迎えにきた強面消防士は双子とママに溺愛がダダ漏れです
 紅汰にバナナを手渡したあと床を拭く。

 こういうのって、いつから一緒に片付けてもらえばいいんだろう。いつもお姉ちゃんに聞こうと思うのに、すぐ忘れちゃう。

 慣れない育児、しかも双子なので、寝る時間も足りないくらい目まぐるしい日々を送っている間にふたりはこんなにも大きくなった。

 育てているというより、なんとか生かしている、と表現する方が正しいのではないかと、母親として自信を失いそうになるときは日常的にある。

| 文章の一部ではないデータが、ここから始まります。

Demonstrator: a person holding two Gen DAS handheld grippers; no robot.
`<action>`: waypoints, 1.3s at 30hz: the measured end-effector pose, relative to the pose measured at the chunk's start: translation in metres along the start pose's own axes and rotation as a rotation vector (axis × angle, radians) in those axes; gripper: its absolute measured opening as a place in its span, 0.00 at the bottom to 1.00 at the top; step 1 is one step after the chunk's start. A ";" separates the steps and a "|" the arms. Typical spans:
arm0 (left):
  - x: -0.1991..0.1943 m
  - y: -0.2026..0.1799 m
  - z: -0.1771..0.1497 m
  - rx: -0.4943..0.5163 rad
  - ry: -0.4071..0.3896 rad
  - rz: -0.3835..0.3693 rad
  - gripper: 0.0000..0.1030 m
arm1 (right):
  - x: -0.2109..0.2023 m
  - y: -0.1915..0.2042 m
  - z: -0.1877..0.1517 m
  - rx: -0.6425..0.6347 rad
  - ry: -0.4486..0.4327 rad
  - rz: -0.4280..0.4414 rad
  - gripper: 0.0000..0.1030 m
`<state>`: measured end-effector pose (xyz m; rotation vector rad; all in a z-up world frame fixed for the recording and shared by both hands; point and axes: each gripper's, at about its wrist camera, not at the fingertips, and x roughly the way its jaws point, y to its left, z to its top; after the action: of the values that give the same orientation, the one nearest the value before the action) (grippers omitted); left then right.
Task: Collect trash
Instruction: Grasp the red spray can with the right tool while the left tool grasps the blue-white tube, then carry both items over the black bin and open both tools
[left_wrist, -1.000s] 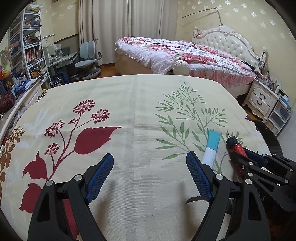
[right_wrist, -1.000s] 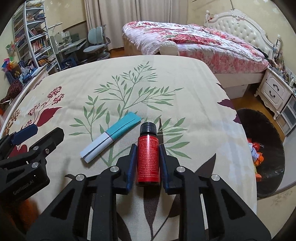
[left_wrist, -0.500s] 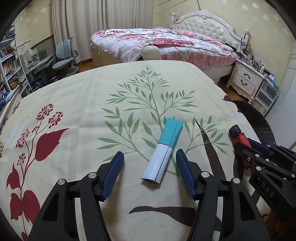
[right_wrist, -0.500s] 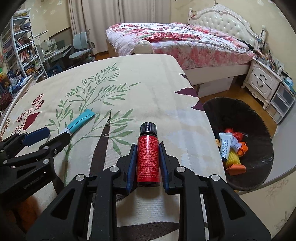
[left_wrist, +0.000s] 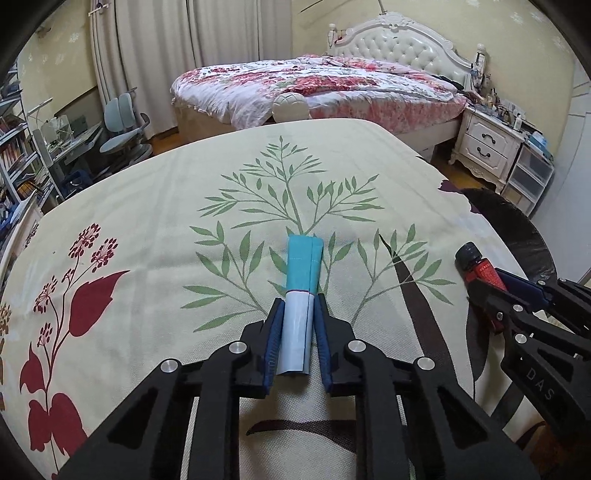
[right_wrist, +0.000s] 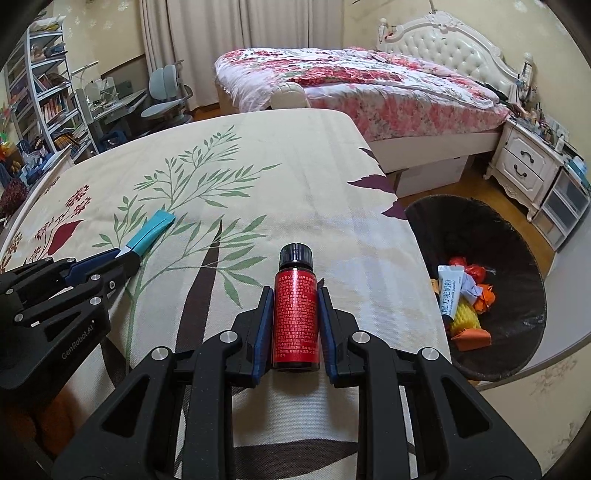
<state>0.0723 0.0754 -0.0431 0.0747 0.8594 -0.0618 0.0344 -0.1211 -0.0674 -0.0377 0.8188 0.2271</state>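
— Where's the teal-and-white wrapper (left_wrist: 300, 295)?
— Frame centre, pinched by the left gripper (left_wrist: 295, 325), long axis pointing straight up-frame.
— And the red bottle (right_wrist: 295, 310)?
— Clamped in the right gripper (right_wrist: 294, 321), black cap pointing up-frame, trash bin (right_wrist: 517, 258) at right.

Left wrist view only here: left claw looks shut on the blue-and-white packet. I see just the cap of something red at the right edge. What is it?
Observer: A red bottle with a black cap; the right claw is shut on it.
Operator: Is it lifted?
Observer: Cannot tell; it lies level over the tablecloth.
Operator: Where's the bin? I only see a dark rim.
Observer: A black trash bin sits on the floor, right of the table edge.
Operator: Empty?
Observer: No. It holds a white tube, orange scraps and something yellow.
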 end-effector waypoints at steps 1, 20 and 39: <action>0.000 0.000 0.000 -0.001 -0.001 -0.001 0.17 | 0.000 0.000 0.000 0.000 0.000 0.000 0.23; -0.011 0.001 0.001 -0.053 -0.040 -0.013 0.12 | -0.011 -0.005 0.002 0.012 -0.027 -0.010 0.23; -0.029 -0.075 0.045 0.013 -0.155 -0.126 0.11 | -0.041 -0.097 0.016 0.147 -0.124 -0.172 0.23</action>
<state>0.0810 -0.0023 0.0058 0.0277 0.7084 -0.1889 0.0398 -0.2217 -0.0321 0.0437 0.7026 0.0066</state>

 ただでさえ片親で寂しい思いをさせているというのに……。

 父親である橙吾さんの名前に色が入っているのにちなんで、紅という漢字を使った。桜子も、私に桃という植物の名前が入っているからお揃いにした。

 由来を説明するのが先か、父親について打ち明けるのが先か、どちらになるのかわからないけれど、それまでにいい加減心の整理をしなければいけない。

 ふたりで過ごした四カ月の何十倍もの時間が経過しているのに、まだあの頃の記憶のなかで私は生きている。

 別れて、仕事に邁進して、別の人と付き合っていたら風化したかもしれない。でも目の前にいるこの子たちの存在が橙吾さんそのもので、消し去るなんてできないのだ。